— What the task requires —
The whole listing is to be restated, character for character.
BEGIN
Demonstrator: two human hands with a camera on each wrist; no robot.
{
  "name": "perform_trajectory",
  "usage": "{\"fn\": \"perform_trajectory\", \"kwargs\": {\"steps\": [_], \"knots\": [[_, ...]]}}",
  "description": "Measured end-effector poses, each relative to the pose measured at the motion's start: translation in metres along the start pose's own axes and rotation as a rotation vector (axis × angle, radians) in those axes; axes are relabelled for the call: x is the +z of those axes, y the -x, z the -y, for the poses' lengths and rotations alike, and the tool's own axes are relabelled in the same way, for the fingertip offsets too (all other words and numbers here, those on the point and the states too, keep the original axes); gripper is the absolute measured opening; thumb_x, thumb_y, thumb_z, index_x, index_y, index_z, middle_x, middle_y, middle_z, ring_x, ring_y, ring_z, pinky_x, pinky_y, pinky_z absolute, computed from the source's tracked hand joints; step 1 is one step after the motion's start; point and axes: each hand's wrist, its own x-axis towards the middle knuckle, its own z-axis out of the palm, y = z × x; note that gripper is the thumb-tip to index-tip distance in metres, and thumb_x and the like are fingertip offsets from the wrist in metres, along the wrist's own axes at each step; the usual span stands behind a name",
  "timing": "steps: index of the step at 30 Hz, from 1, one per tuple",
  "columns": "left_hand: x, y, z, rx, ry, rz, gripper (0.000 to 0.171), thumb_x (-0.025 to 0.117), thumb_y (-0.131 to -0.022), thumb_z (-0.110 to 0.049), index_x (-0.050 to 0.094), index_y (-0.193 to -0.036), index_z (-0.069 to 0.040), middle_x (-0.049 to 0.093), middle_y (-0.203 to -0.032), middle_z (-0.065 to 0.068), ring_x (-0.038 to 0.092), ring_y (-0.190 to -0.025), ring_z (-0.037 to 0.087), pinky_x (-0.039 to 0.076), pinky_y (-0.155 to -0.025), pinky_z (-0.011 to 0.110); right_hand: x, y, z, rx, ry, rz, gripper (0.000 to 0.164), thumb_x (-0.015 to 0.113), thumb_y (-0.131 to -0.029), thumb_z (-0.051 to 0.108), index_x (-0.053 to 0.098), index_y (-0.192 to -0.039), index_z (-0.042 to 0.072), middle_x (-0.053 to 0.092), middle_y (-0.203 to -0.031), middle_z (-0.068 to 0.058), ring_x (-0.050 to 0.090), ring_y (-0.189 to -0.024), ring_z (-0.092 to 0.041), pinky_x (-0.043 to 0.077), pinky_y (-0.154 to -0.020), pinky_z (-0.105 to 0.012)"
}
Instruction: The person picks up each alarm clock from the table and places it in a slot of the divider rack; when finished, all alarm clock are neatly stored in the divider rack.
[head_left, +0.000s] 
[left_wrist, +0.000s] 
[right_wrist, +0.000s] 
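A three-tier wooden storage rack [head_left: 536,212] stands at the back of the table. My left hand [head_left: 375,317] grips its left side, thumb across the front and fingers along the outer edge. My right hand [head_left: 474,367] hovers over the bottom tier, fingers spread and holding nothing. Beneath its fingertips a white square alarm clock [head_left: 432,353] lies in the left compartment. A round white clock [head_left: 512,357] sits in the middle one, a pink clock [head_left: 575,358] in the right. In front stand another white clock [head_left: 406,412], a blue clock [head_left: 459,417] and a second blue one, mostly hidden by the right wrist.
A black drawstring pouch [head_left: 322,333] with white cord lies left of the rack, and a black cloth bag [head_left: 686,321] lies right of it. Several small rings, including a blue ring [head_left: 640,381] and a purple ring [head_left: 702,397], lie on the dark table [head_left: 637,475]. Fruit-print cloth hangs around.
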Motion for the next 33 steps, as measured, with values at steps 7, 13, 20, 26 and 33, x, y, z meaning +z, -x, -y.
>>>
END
— Output for this task —
Demonstrator: two human hands with a camera on each wrist; no robot.
{
  "name": "perform_trajectory",
  "usage": "{\"fn\": \"perform_trajectory\", \"kwargs\": {\"steps\": [_], \"knots\": [[_, ...]]}}",
  "description": "Measured end-effector poses, each relative to the pose measured at the motion's start: translation in metres along the start pose's own axes and rotation as a rotation vector (axis × angle, radians) in those axes; axes are relabelled for the call: x is the +z of those axes, y the -x, z the -y, for the poses' lengths and rotations alike, and the tool's own axes are relabelled in the same way, for the fingertip offsets too (all other words and numbers here, those on the point and the states too, keep the original axes); gripper is the absolute measured opening; thumb_x, thumb_y, thumb_z, index_x, index_y, index_z, middle_x, middle_y, middle_z, ring_x, ring_y, ring_z, pinky_x, pinky_y, pinky_z absolute, computed from the source's tracked hand joints; step 1 is one step after the motion's start; point and axes: each hand's wrist, its own x-axis towards the middle knuckle, its own z-axis out of the palm, y = z × x; note that gripper is the thumb-tip to index-tip distance in metres, and thumb_x and the like are fingertip offsets from the wrist in metres, along the wrist's own axes at each step; the usual span stands behind a name",
  "timing": "steps: index of the step at 30 Hz, from 1, one per tuple",
  "columns": "left_hand: x, y, z, rx, ry, rz, gripper (0.000 to 0.171), thumb_x (-0.025 to 0.117), thumb_y (-0.131 to -0.022), thumb_z (-0.110 to 0.049), index_x (-0.050 to 0.094), index_y (-0.193 to -0.036), index_z (-0.069 to 0.040), middle_x (-0.049 to 0.093), middle_y (-0.203 to -0.032), middle_z (-0.065 to 0.068), ring_x (-0.038 to 0.092), ring_y (-0.190 to -0.025), ring_z (-0.037 to 0.087), pinky_x (-0.039 to 0.076), pinky_y (-0.155 to -0.025), pinky_z (-0.011 to 0.110); right_hand: x, y, z, rx, ry, rz, gripper (0.000 to 0.164), thumb_x (-0.015 to 0.113), thumb_y (-0.131 to -0.029), thumb_z (-0.051 to 0.108), index_x (-0.053 to 0.098), index_y (-0.192 to -0.039), index_z (-0.042 to 0.072), middle_x (-0.053 to 0.092), middle_y (-0.203 to -0.031), middle_z (-0.068 to 0.058), ring_x (-0.050 to 0.090), ring_y (-0.189 to -0.024), ring_z (-0.092 to 0.041), pinky_x (-0.043 to 0.077), pinky_y (-0.154 to -0.020), pinky_z (-0.105 to 0.012)"
}
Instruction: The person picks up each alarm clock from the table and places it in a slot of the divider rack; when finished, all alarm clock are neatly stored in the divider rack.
[head_left, +0.000s] 
[left_wrist, +0.000s] 
[right_wrist, +0.000s] 
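A three-tier wooden storage rack [head_left: 536,212] stands at the back of the table. My left hand [head_left: 375,317] grips its left side, thumb across the front and fingers along the outer edge. My right hand [head_left: 474,367] hovers over the bottom tier, fingers spread and holding nothing. Beneath its fingertips a white square alarm clock [head_left: 432,353] lies in the left compartment. A round white clock [head_left: 512,357] sits in the middle one, a pink clock [head_left: 575,358] in the right. In front stand another white clock [head_left: 406,412], a blue clock [head_left: 459,417] and a second blue one, mostly hidden by the right wrist.
A black drawstring pouch [head_left: 322,333] with white cord lies left of the rack, and a black cloth bag [head_left: 686,321] lies right of it. Several small rings, including a blue ring [head_left: 640,381] and a purple ring [head_left: 702,397], lie on the dark table [head_left: 637,475]. Fruit-print cloth hangs around.
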Motion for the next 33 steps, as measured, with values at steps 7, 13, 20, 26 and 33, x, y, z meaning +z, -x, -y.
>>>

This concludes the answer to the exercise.